**Task directions:** Reproduce, exactly and in full, only the lines below from the one containing "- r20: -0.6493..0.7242" through the one containing "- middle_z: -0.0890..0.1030".

**Stored dataset items:**
======
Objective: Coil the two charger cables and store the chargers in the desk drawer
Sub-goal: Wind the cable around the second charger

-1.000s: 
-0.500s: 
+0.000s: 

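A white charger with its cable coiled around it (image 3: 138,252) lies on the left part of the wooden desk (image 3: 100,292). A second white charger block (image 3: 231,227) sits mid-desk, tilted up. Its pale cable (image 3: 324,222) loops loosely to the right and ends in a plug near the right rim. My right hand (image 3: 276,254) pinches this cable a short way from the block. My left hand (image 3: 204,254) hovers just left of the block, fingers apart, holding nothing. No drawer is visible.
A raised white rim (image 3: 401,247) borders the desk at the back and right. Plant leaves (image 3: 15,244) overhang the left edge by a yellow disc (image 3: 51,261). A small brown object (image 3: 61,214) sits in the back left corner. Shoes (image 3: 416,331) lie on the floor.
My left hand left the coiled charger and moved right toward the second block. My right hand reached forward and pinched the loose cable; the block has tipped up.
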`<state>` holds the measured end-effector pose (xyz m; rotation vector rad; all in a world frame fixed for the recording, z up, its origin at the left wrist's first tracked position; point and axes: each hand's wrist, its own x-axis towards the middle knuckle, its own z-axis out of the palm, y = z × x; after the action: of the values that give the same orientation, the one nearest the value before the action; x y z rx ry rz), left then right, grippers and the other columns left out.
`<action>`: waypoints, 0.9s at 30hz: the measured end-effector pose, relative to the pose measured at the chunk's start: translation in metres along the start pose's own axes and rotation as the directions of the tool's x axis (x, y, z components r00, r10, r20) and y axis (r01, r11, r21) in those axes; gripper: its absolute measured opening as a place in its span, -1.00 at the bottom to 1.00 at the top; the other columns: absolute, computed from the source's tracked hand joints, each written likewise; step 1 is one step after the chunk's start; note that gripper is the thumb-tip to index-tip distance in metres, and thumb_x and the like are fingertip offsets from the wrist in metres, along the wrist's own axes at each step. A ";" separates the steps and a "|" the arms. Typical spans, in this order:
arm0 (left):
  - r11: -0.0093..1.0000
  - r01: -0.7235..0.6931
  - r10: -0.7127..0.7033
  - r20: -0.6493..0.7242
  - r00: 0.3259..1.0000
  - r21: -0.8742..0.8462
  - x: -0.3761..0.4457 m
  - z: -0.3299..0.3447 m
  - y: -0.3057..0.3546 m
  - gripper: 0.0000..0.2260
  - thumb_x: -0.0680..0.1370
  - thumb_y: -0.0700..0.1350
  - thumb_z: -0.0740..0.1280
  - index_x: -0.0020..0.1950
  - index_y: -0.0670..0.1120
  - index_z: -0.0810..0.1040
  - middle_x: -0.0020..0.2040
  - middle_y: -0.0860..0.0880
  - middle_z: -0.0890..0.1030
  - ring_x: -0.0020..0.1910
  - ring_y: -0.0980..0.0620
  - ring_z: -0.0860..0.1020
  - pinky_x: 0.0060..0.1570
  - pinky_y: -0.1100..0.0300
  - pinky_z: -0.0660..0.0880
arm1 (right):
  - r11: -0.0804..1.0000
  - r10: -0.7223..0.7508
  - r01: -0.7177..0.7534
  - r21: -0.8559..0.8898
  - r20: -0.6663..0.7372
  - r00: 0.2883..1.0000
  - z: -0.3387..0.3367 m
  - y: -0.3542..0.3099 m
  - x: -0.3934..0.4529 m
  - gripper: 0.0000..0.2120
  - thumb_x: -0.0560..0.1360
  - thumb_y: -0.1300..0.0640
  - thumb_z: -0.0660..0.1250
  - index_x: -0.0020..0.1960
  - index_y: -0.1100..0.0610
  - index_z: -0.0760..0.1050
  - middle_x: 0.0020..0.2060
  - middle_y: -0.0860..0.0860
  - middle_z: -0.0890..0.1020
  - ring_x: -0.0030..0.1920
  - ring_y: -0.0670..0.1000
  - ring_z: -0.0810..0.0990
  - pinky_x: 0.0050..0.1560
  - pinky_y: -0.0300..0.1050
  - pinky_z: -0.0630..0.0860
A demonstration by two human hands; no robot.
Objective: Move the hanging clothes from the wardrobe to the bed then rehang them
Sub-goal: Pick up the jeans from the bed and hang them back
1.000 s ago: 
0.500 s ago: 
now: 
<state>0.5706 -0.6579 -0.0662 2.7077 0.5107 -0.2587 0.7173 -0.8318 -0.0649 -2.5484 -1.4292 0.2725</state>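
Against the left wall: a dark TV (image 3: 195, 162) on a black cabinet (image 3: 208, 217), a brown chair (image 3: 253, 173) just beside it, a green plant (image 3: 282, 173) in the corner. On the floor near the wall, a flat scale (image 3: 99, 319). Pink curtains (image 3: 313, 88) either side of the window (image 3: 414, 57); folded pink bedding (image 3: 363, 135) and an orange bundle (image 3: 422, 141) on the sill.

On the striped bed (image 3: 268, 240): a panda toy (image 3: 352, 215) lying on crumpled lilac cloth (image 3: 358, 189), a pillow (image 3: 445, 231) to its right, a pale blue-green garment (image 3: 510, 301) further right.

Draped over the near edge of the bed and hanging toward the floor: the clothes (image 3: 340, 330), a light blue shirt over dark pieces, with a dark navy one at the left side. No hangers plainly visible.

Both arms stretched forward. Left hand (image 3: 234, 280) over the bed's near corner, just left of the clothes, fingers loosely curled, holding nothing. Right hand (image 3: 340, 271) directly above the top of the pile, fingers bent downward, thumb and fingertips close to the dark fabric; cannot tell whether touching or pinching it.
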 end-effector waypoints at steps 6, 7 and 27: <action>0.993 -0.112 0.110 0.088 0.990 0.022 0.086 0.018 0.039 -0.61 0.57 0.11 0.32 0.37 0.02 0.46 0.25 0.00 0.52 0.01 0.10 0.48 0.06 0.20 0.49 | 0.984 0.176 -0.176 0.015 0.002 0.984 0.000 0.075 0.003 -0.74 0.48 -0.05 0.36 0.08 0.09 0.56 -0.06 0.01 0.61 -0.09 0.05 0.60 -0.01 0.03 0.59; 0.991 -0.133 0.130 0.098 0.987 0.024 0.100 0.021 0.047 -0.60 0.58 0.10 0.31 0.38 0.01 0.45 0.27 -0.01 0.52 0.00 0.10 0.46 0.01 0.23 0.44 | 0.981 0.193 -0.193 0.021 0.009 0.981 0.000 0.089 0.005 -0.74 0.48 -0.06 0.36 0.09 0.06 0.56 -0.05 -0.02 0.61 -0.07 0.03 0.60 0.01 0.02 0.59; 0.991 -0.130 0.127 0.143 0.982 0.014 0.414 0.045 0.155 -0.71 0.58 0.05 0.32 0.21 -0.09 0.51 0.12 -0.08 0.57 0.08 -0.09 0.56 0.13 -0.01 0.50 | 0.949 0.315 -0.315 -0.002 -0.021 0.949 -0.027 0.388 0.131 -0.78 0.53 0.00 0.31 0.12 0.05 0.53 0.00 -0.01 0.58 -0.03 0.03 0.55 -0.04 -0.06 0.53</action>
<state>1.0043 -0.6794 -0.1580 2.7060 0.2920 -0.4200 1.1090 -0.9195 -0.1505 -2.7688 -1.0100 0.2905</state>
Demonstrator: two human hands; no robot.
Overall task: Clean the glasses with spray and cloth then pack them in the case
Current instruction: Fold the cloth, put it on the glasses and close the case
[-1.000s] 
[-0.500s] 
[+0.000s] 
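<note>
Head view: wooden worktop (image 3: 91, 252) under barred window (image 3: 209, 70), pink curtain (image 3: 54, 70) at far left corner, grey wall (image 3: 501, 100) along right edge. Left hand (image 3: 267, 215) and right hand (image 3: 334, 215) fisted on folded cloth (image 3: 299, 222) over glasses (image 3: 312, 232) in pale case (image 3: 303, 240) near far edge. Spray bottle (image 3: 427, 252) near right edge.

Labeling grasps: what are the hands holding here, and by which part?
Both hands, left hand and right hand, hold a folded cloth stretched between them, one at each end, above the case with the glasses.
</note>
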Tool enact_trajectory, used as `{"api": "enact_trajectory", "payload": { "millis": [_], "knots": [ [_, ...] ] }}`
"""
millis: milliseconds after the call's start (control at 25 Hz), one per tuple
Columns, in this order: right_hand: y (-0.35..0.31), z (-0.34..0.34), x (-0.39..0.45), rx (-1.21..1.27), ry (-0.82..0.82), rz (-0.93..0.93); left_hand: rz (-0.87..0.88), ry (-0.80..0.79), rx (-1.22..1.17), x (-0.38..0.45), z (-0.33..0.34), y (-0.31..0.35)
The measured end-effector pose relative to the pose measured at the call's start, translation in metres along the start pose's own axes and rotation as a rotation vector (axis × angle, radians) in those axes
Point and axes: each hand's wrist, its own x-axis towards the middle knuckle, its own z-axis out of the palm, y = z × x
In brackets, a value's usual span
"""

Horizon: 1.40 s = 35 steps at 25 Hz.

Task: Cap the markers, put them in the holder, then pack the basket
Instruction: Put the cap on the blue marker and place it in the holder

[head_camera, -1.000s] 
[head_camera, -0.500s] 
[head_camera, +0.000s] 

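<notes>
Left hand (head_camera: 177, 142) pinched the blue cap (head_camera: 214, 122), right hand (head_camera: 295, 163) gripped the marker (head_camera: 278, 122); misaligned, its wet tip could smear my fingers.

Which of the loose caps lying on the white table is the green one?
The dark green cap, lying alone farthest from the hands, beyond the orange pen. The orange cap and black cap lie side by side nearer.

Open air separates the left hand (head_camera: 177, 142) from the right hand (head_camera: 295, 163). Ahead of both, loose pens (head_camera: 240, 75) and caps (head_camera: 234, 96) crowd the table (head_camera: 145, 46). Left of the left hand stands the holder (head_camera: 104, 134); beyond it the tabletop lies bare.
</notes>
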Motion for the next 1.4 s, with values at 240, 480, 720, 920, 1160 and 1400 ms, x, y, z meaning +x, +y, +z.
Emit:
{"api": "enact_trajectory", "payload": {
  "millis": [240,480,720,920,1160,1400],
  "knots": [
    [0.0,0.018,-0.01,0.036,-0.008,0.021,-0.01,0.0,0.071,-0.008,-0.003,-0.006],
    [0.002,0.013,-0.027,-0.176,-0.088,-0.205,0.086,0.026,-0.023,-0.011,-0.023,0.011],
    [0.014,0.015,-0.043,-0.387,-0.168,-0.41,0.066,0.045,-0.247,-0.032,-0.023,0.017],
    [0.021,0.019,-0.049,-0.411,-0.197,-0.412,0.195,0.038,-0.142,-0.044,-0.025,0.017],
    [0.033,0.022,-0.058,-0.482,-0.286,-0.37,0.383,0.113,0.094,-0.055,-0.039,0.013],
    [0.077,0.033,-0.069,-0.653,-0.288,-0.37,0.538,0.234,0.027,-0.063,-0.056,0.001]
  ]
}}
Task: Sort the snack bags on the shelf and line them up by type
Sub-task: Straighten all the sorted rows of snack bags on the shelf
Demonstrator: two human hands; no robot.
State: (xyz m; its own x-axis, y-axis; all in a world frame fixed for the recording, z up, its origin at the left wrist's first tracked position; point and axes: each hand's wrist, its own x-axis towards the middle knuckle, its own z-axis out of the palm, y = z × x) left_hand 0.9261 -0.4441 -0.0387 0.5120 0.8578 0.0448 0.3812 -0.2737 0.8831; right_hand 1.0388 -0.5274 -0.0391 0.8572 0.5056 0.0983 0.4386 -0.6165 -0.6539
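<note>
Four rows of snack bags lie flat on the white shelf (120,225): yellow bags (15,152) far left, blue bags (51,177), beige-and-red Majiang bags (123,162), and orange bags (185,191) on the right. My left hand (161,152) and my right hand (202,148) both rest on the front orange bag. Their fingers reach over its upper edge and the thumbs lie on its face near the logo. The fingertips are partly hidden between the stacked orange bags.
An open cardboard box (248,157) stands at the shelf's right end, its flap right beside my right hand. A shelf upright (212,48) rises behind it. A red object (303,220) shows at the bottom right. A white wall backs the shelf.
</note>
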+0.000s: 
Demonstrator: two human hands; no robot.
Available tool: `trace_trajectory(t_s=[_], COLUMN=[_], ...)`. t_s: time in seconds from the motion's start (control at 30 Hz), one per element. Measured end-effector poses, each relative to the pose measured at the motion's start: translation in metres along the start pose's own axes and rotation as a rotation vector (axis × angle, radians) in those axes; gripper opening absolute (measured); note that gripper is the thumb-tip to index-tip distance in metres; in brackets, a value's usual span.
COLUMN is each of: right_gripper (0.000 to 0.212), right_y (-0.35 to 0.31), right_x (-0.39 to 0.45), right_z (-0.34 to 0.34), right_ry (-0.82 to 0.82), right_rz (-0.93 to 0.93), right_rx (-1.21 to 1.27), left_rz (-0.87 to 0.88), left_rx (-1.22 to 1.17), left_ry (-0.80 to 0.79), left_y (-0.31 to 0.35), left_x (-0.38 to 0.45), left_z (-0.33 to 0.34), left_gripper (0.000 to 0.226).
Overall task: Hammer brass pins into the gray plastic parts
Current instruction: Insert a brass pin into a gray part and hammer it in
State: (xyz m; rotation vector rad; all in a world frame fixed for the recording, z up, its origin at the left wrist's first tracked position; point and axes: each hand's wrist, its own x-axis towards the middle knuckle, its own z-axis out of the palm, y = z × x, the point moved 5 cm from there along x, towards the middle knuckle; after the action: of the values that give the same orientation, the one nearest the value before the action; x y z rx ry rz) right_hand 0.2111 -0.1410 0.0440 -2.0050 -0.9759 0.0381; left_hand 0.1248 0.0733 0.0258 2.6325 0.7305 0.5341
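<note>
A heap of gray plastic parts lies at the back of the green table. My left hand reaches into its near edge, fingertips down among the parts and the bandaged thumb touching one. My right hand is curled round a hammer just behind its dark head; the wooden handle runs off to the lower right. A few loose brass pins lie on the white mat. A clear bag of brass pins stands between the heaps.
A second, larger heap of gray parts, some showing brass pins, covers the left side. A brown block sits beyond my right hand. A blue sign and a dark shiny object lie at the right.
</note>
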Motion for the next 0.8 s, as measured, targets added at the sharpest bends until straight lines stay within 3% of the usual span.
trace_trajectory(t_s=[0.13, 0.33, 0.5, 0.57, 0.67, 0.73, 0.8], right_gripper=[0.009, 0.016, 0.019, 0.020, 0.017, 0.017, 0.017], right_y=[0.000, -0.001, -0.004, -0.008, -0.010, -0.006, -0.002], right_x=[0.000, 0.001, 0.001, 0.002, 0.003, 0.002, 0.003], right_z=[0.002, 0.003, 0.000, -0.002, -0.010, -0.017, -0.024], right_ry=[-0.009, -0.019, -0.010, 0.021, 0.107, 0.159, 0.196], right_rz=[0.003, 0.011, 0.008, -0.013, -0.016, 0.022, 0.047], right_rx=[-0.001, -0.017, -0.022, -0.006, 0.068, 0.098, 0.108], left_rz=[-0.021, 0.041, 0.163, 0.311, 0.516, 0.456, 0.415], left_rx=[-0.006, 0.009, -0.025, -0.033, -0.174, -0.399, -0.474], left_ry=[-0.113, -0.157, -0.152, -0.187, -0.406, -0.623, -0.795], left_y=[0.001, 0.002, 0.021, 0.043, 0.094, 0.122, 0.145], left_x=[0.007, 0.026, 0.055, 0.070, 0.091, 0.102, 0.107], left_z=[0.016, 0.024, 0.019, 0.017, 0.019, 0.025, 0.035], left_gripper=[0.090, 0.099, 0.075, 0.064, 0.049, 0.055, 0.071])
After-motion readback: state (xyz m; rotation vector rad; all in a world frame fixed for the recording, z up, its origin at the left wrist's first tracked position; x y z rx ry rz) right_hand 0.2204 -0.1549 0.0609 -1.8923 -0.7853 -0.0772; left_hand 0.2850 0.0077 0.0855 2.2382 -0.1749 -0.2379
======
**Result of this task:**
  - r20: -0.6493..0.7242
  - r00: 0.3259..1.0000
  - r21: -0.8742..0.8462
  - x: -0.3761..0.4457 m
  - z: -0.3299..0.3447 m
  - y: -0.3057..0.3546 m
  - gripper: 0.0000..0.2260
  - thumb_x: -0.0680..0.1370
  - thumb_y: -0.0700..0.1350
  - thumb_z: -0.0740..0.1280
  - index_x: -0.0020..0.1950
  - index_y: -0.0670..0.1120
  - index_z: -0.0810..0.1040
  - middle_x: -0.0020..0.2040
  - middle_y: -0.0860..0.0880
  - middle_z: -0.0890..0.1030

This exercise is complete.